:: WHAT IS BEING ASKED ::
Pull out every line below containing the word "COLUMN".
RECORDS SHOWN section start
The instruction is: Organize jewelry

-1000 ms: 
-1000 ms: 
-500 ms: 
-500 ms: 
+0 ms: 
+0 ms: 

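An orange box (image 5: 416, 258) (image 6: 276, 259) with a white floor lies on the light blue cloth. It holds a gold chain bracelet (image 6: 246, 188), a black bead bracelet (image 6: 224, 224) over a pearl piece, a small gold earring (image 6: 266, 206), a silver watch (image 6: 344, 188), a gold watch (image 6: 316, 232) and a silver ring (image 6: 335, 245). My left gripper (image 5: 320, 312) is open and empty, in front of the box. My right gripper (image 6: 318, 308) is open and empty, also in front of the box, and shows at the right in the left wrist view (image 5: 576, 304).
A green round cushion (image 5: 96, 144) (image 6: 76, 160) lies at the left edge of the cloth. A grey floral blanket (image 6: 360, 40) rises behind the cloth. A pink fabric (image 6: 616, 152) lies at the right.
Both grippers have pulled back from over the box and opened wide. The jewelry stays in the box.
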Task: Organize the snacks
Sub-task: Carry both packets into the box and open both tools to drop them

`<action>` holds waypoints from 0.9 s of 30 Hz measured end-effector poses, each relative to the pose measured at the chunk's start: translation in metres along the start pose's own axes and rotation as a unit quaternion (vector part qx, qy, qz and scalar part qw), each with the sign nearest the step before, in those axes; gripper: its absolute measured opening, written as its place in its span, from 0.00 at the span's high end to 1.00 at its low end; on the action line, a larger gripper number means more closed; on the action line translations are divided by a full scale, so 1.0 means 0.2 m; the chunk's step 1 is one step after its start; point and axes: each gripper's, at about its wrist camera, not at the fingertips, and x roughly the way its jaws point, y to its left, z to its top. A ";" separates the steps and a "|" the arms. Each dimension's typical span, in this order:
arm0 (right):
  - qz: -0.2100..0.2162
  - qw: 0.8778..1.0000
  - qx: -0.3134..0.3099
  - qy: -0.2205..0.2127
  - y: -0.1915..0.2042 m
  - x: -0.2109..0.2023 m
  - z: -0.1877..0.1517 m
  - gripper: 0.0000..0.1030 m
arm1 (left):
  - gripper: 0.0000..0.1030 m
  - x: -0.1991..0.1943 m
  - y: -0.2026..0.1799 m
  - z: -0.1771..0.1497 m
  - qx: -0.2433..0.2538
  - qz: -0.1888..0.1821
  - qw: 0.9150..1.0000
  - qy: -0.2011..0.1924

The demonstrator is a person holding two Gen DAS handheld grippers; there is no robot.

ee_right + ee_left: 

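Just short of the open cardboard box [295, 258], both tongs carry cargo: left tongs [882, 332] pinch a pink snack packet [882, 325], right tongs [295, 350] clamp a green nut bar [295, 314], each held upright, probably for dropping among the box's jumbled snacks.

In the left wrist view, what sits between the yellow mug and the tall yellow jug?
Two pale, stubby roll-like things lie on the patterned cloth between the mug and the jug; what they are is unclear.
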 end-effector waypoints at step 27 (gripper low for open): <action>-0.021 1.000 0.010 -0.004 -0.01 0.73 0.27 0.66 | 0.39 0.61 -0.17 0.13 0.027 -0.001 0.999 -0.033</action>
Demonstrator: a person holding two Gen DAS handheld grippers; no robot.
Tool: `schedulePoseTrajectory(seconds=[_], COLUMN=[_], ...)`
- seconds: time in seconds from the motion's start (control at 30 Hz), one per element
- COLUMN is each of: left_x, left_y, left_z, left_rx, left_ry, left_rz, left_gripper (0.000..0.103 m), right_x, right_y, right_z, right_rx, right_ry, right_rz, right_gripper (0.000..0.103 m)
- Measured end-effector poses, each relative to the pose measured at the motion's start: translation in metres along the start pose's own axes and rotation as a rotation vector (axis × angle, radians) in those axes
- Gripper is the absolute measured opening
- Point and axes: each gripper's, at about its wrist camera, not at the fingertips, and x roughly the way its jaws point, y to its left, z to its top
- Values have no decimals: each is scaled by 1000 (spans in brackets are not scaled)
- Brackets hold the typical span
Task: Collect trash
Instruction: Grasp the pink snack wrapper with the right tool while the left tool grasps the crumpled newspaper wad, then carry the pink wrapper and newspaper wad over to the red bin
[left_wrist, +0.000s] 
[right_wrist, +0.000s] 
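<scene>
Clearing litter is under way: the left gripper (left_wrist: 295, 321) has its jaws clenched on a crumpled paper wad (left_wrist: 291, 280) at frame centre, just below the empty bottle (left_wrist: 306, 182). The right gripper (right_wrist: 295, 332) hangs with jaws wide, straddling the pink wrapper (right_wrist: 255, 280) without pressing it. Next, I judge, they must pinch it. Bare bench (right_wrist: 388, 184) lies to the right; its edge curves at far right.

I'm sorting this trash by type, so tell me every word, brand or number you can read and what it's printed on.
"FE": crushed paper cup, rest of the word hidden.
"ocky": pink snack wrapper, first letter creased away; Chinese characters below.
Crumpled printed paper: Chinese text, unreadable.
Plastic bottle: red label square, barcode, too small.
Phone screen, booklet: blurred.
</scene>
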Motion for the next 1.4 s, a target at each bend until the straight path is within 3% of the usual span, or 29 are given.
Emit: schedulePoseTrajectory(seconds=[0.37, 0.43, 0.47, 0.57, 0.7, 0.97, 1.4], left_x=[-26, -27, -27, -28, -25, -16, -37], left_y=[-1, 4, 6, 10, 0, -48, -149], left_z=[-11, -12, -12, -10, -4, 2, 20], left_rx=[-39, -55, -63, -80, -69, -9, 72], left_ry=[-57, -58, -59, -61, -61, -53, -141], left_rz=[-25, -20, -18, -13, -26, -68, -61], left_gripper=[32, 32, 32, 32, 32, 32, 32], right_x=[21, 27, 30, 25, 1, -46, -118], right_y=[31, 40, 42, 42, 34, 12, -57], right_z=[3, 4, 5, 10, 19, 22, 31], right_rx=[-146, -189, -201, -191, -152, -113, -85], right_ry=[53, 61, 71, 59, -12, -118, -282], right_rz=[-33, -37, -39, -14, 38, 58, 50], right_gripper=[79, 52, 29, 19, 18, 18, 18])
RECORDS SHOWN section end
:: COMPLETED TASK ::
Tool: `schedulePoseTrajectory(seconds=[_], COLUMN=[_], ...)`
- COLUMN is each of: left_x, left_y, left_z, left_rx, left_ry, left_rz, left_gripper (0.000..0.103 m), right_x, right_y, right_z, right_rx, right_ry, right_rz, right_gripper (0.000..0.103 m)

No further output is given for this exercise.